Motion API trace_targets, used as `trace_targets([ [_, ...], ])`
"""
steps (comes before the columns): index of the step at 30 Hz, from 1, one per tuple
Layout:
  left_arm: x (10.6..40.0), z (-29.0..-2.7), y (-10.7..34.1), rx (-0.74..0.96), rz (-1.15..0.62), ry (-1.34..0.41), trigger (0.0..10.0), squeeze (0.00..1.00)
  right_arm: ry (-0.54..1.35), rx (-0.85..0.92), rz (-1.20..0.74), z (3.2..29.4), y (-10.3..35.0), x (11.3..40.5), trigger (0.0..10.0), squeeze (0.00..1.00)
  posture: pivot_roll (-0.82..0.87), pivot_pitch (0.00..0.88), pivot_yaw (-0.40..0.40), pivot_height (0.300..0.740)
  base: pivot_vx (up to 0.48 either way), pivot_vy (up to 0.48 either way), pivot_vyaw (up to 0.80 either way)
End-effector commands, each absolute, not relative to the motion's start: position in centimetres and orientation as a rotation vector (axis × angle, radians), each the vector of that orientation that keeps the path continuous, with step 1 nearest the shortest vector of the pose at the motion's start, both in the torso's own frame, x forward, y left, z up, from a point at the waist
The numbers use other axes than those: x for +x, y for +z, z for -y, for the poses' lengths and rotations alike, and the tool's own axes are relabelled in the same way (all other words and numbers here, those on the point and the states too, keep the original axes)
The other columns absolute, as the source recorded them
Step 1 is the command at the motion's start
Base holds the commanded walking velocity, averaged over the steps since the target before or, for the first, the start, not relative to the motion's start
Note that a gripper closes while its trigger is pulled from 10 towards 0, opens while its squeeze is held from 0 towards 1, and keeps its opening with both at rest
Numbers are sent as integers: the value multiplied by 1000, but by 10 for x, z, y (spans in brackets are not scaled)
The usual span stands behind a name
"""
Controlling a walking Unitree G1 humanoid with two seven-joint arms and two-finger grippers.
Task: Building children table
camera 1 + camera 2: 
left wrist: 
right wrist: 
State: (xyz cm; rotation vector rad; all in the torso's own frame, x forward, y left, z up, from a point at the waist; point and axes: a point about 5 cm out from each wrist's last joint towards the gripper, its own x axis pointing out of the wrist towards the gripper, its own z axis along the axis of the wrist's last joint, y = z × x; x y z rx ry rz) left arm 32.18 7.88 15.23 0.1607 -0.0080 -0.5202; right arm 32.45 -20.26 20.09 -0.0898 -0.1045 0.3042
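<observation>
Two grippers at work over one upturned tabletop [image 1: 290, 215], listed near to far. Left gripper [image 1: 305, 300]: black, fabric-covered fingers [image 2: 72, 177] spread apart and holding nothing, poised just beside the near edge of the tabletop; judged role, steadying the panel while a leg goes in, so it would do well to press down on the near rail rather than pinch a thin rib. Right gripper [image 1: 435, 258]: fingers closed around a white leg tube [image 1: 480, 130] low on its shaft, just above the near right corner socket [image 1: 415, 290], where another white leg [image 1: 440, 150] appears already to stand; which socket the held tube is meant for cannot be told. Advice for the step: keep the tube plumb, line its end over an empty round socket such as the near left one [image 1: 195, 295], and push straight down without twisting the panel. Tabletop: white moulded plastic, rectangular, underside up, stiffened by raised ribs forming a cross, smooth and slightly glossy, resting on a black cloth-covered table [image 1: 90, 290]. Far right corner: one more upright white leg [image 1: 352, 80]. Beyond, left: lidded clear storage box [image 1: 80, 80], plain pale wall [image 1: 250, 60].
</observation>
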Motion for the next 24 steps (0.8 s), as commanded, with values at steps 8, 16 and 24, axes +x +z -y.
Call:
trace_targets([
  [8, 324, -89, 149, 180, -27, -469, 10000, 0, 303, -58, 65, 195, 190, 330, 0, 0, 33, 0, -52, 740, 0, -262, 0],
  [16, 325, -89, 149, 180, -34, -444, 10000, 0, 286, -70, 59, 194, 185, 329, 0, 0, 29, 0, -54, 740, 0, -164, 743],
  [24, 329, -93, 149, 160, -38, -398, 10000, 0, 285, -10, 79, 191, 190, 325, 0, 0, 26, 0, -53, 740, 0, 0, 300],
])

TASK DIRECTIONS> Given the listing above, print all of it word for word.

TASK SOLUTION>
Motion API trace_targets, used as `trace_targets([ [_, ...], ])`
"""
steps (comes before the columns): index of the step at 30 Hz, from 1, one per tuple
Layout:
  left_arm: x (10.6..40.0), z (-29.0..-2.7), y (-10.7..34.1), rx (-0.74..0.96), rz (-1.15..0.62), ry (-1.34..0.41), trigger (0.0..10.0), squeeze (0.00..1.00)
  right_arm: ry (-0.54..1.35), rx (-0.85..0.92), rz (-1.20..0.74), z (3.2..29.4), y (-10.3..35.0), x (11.3..40.5), trigger (0.0..10.0), squeeze (0.00..1.00)
  posture: pivot_roll (-0.82..0.87), pivot_pitch (0.00..0.88), pivot_yaw (-0.40..0.40), pivot_height (0.300..0.740)
  base: pivot_vx (up to 0.48 either way), pivot_vy (up to 0.48 either way), pivot_vyaw (up to 0.80 either way)
End-effector commands, each absolute, not relative to the motion's start: position in centimetres and orientation as a rotation vector (axis × angle, radians), each the vector of that orientation that keeps the path continuous, with step 1 nearest the shortest vector of the pose at the motion's start, both in the torso's own frame, x forward, y left, z up, from a point at the waist
The numbers use other axes than those: x for +x, y for +z, z for -y, for the poses' lengths and rotations alike, and the tool's own axes are relabelled in the same way (all other words and numbers here, those on the point and the states too, keep the original axes)
The other columns absolute, as the source recorded them
Step 1 is the command at the motion's start
Base holds the commanded walking velocity, averaged over the steps since the target before or, for the first, the start, not relative to the motion's start
Note that a gripper closes while its trigger is pulled from 10 towards 0, opens while its squeeze is held from 0 towards 1, and keeps its opening with both at rest
Numbers are sent as integers: the value multiplied by 1000, but by 10 for x, z, y (spans in brackets are not scaled)
The usual span stands behind a name
"""
Controlling a walking Unitree G1 humanoid with two seven-joint arms and two-finger grippers.
Task: Building children table
camera 1 + camera 2: 
left wrist: 
right wrist: 
State: (xyz cm; rotation vector rad; all in the torso's own frame, x forward, y left, z up, from a point at the waist; point and axes: a point about 5 cm out from each wrist's last joint towards the gripper, its own x axis pointing out of the wrist towards the gripper, its own z axis along the axis of the wrist's last joint, y = z × x; x y z rx ry rz) left arm 32.18 7.88 15.23 0.1607 -0.0080 -0.5202; right arm 32.45 -20.26 20.09 -0.0898 -0.1045 0.3042
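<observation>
Two grippers at work over one upturned tabletop [image 1: 290, 215], listed near to far. Left gripper [image 1: 305, 300]: black, fabric-covered fingers [image 2: 72, 177] spread apart and holding nothing, poised just beside the near edge of the tabletop; judged role, steadying the panel while a leg goes in, so it would do well to press down on the near rail rather than pinch a thin rib. Right gripper [image 1: 435, 258]: fingers closed around a white leg tube [image 1: 480, 130] low on its shaft, just above the near right corner socket [image 1: 415, 290], where another white leg [image 1: 440, 150] appears already to stand; which socket the held tube is meant for cannot be told. Advice for the step: keep the tube plumb, line its end over an empty round socket such as the near left one [image 1: 195, 295], and push straight down without twisting the panel. Tabletop: white moulded plastic, rectangular, underside up, stiffened by raised ribs forming a cross, smooth and slightly glossy, resting on a black cloth-covered table [image 1: 90, 290]. Far right corner: one more upright white leg [image 1: 352, 80]. Beyond, left: lidded clear storage box [image 1: 80, 80], plain pale wall [image 1: 250, 60].
</observation>
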Motion for the next 24 steps (0.8 s), as commanded, with values at steps 8, 16 and 24, axes +x +z -y.
Call:
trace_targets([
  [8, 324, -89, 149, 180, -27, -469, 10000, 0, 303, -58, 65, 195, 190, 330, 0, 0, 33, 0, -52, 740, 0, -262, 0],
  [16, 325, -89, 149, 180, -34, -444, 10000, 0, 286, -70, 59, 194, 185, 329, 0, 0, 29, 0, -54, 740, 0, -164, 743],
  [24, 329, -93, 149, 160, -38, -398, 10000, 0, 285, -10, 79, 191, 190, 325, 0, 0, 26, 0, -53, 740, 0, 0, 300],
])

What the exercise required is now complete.